### The problem
Please reproduce all the data exactly as written and omit the pictures.

### Information shown
┌──

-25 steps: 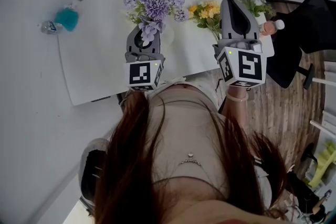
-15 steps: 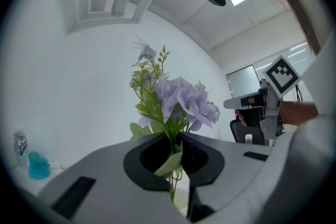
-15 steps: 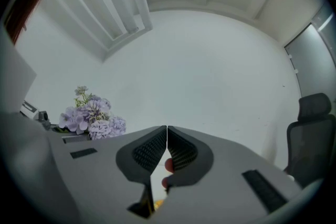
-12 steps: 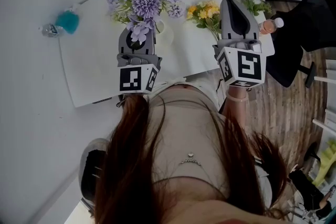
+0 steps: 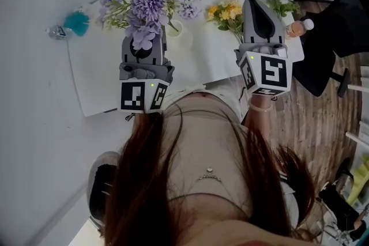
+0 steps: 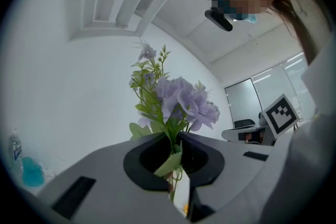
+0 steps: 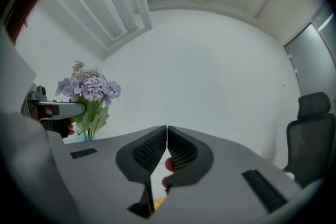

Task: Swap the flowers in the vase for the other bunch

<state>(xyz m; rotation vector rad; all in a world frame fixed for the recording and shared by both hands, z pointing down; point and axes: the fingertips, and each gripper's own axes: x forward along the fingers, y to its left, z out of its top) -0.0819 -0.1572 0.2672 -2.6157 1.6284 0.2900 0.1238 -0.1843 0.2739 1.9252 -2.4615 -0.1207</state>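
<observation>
A white table (image 5: 109, 78) filled the head view, seen steeply from above over the person's hair. Above its middle hung the purple bunch (image 5: 147, 0), the largest thing on show. My left gripper (image 6: 176, 157) was clamped on its stems: in the left gripper view they passed between the jaws with the blooms standing roughly upright above them. I could not see the stem ends. My right gripper (image 7: 166, 136) had its jaws pressed together on nothing, with only fingertips (image 7: 169, 165) of the hand that held it showing behind the gap.

The yellow bunch (image 5: 226, 12) lay on the table just beside the right gripper, on its left in the head view. Its blooms pointed away from the person and its stems ran back under that gripper. The small white vase (image 5: 175, 29) stood between the two bunches, just right of the left gripper. I judged the right gripper far the nearer to the yellow bunch, so picking it up would fall to that hand.
</observation>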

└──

### Solution for this task
-25 steps: 
-15 steps: 
-15 steps: 
-12 steps: 
+0 steps: 
+0 steps: 
+0 steps: 

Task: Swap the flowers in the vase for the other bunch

<state>(xyz m; rotation vector rad; all in a world frame fixed for the recording and shared by both hands, z pointing down; point and axes: the fingertips, and each gripper's own axes: x forward along the fingers, y to its left, z out of its top) -0.0819 -0.1572 0.2672 -2.6157 1.6284 0.2900 0.1238 -0.1843 0.2739 1.9252 -2.4615 -0.1207</state>
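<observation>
A white table (image 5: 109, 78) filled the head view, seen steeply from above over the person's hair. Above its middle hung the purple bunch (image 5: 147, 0), the largest thing on show. My left gripper (image 6: 176, 157) was clamped on its stems: in the left gripper view they passed between the jaws with the blooms standing roughly upright above them. I could not see the stem ends. My right gripper (image 7: 166, 136) had its jaws pressed together on nothing, with only fingertips (image 7: 169, 165) of the hand that held it showing behind the gap.

The yellow bunch (image 5: 226, 12) lay on the table just beside the right gripper, on its left in the head view. Its blooms pointed away from the person and its stems ran back under that gripper. The small white vase (image 5: 175, 29) stood between the two bunches, just right of the left gripper. I judged the right gripper far the nearer to the yellow bunch, so picking it up would fall to that hand.
</observation>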

Nothing else belongs to this exercise.